Hays closes his study with the following “synthesizing conclusions” (quoted verbatim and replicating the author’s capitalization):

  • The biblical world was multi-ethnic, and Blacks were involved in God’s unfolding plan of redemption from the beginning.
  • All people are created in the image of God, and therefore all races and ethnic groups have the same status and unique value that results from the image of God.
  • Genesis 10 and the Abrahamic promise combine to form a theme that runs throughout Scripture, constantly pointing to the global and multi-ethnic elements inherent in the overarching plan of God.
  • Racial intermarriage is sanctioned by Scripture.
  • The gospel demands that we carry compassion and the message of Christ across ethnic lines.
  • The New Testament demands active unity in the Church, a unity that explicitly joins differing ethnic groups together because of their common identity in Christ.
  • The picture of God’s people at the climax of history portrays a multi-ethnic congregation from every tribe, language, people, and nation, all gathered together in worship around God’s throne.

Readers interested in gaining a view of race that is more faithful to the Bible will benefit from Hays’s study. I highly recommend it.


  1. doug sayers doug sayers

    Thanks Adam. One event where you can find a little foretaste of the multi-ethnic heavenly glory is at a Gideons International convention, where many come together from some 200 countries. A lot of wonderful variety all gathered together to worship the LORD and distribute His word.

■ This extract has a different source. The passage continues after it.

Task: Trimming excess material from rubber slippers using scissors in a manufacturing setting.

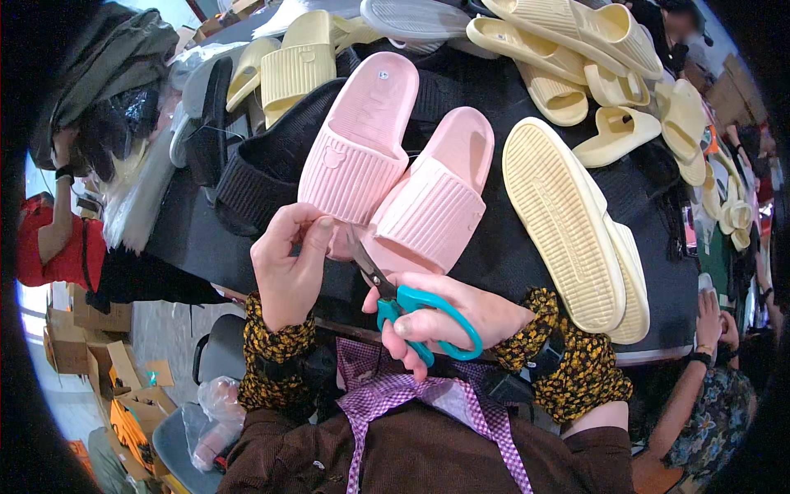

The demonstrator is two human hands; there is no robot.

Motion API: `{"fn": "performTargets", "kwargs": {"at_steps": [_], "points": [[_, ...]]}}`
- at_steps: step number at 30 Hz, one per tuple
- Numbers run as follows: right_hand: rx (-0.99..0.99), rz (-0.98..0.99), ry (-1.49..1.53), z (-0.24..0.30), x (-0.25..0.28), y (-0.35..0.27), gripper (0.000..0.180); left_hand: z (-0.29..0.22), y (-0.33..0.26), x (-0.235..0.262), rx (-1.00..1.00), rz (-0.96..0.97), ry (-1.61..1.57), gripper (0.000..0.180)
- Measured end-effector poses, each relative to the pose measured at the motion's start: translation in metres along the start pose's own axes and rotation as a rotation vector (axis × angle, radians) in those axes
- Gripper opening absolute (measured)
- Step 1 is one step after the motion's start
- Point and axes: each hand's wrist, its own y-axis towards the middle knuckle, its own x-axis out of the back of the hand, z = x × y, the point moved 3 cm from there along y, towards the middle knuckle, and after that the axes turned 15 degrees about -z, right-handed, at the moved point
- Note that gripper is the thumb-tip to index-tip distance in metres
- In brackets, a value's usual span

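Note:
A pair of pink slide sandals lies side by side before me. The left pink slide (346,193) has a ribbed strap with a raised animal-head shape; the right pink slide (432,210) overlaps its edge. Thumb and forefinger of my left hand (292,259) pinch together at the near strap edge of the left slide; whatever is between them is too small to make out. My right hand (448,313) holds scissors (387,290) with teal handles, fingers through the loops. Their dark blades point up and left, tips close to my left fingertips and the strap edge.
On the dark table (329,284), yellow slides (559,222) lie soles up at right. More yellow slides (568,41) are piled behind, with black slides (255,177) at left. Other people work at both sides. A chair (185,436) with plastic bags and cardboard boxes (103,317) stand lower left.

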Motion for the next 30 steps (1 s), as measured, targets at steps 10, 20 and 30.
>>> {"fn": "performTargets", "kwargs": {"at_steps": [10, 20, 30], "points": [[0.022, -0.197, -0.017, 0.002, 0.005, 0.003, 0.030, 0.001, -0.008, 0.005, -0.018, 0.014, 0.004, 0.004], [0.112, -0.229, -0.115, 0.010, 0.009, 0.002, 0.028, -0.003, -0.018, 0.044, -0.150, 0.316, 0.126, 0.010], [0.199, -0.261, -0.035, 0.029, 0.017, -0.013, 0.031, 0.055, -0.046, 0.165, 0.521, 0.427, 0.351, 0.008]]}}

    (Not quite like a Star Wars bar scene but a colorful bunch!)

    • Adam Harwood Adam Harwood

      I have never attended a Gideons convention, but I am thankful for their work to distribute Scripture! Yes, a group representing that number of countries is definitely a foretaste of the new heaven and earth.

  2. I have been a Gideon for about seven months; maybe someday I will be able to attend an international convention.

  3. Antoine Mason Antoine Mason

    So was Moses (Moshe) not a person of color? Scripture seems to allude to the fact that he was (Exodus 4:6). Also does historical antiquity suggests that the Hebrews were synonymous with the Hyksos? If so wouldn’t that make them people of color?